Activity: Look through the entries below, please, and copy every line with the word "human".

(Stored records)
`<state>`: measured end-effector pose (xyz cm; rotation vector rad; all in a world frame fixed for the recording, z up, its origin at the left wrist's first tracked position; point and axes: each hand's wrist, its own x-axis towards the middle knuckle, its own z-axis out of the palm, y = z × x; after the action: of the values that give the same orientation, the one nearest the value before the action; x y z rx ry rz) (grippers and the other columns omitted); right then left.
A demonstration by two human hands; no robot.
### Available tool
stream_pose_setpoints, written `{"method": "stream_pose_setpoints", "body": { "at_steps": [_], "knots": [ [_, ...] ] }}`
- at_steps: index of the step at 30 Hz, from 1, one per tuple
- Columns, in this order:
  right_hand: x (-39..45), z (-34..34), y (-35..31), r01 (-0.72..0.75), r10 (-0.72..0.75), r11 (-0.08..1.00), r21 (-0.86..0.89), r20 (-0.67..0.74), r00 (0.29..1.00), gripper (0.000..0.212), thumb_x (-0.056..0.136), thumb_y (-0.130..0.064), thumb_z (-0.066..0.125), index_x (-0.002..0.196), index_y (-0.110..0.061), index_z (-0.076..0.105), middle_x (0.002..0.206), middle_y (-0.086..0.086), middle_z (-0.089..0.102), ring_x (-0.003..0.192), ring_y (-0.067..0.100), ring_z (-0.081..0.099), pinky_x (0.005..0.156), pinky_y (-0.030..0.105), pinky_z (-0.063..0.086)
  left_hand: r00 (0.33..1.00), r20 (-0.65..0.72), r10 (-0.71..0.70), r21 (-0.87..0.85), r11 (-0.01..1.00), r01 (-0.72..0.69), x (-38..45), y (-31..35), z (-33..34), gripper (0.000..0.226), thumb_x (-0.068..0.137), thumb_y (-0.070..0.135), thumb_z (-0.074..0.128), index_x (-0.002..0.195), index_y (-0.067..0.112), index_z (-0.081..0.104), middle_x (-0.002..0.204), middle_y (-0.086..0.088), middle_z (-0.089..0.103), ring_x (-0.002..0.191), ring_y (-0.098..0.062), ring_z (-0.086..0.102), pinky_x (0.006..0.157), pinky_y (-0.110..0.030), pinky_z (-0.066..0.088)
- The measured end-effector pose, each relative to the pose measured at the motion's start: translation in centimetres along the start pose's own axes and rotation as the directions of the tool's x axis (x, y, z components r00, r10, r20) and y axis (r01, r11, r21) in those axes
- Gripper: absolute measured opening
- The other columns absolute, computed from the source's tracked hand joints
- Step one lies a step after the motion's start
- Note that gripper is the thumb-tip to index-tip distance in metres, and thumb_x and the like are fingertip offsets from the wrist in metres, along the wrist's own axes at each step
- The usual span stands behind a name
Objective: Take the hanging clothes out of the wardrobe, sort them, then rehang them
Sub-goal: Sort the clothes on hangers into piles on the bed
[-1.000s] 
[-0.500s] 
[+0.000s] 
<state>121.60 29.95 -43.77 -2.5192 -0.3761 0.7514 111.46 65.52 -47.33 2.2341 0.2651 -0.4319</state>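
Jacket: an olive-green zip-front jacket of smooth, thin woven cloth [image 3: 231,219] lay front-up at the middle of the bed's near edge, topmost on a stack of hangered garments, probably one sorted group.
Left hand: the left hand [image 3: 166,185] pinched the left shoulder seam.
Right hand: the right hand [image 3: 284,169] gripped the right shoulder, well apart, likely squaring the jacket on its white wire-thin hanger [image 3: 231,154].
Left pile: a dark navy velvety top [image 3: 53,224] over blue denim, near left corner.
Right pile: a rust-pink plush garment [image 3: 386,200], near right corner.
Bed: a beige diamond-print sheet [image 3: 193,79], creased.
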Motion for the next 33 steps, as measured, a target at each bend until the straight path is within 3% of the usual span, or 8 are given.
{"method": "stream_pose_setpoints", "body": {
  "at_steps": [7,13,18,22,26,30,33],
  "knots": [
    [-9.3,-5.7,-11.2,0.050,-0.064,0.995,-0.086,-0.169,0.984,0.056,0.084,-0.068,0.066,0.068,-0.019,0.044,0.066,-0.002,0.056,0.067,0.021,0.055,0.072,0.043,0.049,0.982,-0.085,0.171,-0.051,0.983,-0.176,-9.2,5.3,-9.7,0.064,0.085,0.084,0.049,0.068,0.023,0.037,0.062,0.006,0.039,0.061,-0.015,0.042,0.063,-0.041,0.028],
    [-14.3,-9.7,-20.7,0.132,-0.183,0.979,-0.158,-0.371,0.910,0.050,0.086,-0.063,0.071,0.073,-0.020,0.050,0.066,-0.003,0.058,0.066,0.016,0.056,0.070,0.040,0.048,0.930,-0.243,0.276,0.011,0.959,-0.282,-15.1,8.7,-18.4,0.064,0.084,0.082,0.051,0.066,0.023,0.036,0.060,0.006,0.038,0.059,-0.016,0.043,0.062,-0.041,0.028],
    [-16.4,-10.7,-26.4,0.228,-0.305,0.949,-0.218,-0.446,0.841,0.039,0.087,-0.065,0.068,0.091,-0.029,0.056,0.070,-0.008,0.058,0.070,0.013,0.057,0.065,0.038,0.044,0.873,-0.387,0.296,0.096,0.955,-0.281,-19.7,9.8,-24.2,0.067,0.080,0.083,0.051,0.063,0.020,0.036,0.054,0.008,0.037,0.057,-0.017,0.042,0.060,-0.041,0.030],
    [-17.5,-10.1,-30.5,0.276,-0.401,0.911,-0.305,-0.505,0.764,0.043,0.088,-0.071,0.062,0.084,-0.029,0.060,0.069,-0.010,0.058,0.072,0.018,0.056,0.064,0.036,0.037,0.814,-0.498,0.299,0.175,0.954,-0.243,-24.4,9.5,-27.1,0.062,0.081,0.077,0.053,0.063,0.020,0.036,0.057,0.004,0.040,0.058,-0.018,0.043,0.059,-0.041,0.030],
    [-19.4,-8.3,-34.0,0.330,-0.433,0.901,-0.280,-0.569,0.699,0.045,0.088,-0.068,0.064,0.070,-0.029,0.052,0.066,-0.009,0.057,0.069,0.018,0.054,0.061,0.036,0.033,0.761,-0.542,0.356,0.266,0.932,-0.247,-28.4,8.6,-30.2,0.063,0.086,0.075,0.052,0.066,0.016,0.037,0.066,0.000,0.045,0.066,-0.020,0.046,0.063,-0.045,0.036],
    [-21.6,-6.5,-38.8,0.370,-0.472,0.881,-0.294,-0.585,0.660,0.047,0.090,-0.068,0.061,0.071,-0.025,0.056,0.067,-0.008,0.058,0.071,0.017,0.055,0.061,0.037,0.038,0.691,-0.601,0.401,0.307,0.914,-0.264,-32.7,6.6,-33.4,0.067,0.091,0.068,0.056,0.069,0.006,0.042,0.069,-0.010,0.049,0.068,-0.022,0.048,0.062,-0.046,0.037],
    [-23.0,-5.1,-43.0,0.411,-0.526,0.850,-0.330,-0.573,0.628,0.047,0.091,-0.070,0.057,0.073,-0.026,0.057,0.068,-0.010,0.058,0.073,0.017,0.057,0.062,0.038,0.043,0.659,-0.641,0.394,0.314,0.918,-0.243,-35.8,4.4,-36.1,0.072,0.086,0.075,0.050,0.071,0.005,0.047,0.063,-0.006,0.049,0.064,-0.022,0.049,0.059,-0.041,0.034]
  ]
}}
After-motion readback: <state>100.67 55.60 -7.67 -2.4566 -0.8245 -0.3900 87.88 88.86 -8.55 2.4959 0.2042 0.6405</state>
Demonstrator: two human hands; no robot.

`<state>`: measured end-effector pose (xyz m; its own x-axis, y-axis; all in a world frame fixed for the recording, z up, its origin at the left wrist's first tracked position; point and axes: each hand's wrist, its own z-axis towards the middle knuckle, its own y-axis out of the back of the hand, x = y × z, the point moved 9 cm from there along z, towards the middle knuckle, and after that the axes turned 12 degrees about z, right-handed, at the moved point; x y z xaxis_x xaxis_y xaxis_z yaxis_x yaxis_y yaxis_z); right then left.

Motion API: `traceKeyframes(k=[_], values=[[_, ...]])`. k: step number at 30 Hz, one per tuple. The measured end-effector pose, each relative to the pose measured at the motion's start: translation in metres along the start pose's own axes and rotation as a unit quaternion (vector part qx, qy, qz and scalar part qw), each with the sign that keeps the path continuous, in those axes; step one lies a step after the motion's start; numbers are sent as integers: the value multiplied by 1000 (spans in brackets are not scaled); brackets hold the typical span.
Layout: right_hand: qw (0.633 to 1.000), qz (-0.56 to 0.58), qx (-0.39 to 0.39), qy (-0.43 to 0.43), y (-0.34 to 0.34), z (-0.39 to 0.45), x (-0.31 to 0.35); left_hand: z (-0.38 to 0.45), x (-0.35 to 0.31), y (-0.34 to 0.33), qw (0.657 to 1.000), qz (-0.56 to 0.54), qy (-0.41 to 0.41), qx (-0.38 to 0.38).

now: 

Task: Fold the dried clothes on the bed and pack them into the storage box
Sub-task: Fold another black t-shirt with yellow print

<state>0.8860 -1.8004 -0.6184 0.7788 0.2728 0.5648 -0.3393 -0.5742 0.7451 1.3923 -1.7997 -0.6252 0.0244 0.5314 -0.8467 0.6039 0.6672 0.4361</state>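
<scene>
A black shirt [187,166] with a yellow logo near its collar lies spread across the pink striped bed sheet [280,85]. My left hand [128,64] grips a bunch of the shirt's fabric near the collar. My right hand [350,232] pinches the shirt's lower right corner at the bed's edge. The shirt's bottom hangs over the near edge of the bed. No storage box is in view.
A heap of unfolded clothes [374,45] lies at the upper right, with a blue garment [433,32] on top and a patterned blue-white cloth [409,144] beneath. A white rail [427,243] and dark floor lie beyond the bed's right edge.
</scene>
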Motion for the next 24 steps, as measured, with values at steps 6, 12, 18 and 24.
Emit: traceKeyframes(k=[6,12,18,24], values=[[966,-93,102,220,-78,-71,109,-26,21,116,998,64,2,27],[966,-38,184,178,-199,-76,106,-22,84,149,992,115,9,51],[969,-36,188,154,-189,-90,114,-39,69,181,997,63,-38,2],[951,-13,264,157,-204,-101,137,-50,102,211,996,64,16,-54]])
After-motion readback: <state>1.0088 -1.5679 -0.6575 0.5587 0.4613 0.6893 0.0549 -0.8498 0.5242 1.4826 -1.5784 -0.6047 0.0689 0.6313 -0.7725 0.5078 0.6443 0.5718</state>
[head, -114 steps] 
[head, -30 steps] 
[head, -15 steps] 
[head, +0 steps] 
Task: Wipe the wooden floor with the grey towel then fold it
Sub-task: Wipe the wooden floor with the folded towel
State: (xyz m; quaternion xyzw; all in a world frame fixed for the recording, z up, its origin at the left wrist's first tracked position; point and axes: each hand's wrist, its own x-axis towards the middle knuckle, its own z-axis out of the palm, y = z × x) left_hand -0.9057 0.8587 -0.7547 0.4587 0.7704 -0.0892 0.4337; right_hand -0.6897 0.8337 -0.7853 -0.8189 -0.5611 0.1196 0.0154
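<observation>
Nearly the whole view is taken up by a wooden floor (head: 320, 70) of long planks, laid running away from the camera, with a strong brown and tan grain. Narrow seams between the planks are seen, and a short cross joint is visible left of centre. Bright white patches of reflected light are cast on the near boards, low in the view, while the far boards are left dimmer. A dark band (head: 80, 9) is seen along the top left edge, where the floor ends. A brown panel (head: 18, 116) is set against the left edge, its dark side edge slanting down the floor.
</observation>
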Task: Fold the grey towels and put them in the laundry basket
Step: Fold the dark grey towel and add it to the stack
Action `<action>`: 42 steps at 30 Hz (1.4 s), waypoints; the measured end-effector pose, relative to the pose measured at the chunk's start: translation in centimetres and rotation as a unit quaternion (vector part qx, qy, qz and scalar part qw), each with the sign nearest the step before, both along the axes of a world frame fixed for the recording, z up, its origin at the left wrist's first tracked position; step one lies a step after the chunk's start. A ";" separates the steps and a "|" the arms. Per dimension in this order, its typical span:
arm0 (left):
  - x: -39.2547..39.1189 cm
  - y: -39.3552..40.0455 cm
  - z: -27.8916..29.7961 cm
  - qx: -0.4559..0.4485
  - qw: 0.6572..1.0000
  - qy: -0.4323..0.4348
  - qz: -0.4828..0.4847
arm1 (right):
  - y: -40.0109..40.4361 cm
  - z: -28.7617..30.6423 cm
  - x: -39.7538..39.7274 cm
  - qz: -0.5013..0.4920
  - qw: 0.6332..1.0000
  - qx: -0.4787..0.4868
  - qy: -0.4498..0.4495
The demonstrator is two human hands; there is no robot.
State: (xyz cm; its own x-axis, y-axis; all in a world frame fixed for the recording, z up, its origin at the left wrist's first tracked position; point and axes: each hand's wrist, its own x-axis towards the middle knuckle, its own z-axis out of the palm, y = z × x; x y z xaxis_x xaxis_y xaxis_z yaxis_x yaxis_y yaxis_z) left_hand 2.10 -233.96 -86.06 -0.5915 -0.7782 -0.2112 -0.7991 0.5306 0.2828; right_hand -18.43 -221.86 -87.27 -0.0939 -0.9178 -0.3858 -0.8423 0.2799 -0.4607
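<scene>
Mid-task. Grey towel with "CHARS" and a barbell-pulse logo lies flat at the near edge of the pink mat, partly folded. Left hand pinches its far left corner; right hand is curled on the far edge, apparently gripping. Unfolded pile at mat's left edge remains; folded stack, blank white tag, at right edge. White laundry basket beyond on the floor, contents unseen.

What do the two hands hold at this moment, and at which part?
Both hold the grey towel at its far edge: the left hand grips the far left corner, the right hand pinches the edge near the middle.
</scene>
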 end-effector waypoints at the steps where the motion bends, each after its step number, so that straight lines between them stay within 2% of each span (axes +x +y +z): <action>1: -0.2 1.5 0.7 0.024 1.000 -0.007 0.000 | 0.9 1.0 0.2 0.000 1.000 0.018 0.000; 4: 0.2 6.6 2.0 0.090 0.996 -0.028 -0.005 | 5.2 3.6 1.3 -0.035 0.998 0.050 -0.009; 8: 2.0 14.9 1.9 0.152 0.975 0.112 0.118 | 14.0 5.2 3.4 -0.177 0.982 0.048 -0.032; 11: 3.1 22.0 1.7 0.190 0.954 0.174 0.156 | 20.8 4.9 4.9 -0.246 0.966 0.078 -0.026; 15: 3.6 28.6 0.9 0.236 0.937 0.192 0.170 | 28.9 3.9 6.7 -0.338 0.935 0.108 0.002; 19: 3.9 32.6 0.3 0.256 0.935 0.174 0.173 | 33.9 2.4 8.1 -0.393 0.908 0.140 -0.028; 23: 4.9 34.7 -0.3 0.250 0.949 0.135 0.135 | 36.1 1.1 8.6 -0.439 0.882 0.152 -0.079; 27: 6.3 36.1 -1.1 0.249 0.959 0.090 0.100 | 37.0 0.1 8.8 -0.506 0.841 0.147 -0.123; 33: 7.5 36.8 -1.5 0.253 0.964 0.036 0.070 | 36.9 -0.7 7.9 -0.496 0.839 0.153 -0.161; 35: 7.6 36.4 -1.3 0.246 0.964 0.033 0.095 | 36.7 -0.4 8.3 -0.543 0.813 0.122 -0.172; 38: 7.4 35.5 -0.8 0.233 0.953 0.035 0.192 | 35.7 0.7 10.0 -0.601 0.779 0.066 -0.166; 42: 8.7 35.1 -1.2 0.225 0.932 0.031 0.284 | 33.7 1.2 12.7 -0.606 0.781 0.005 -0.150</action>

Response to the task:
A demonstration by two human hands; no robot.
Demonstrator: two human hands; no robot.
The demonstrator is two human hands; there is no robot.

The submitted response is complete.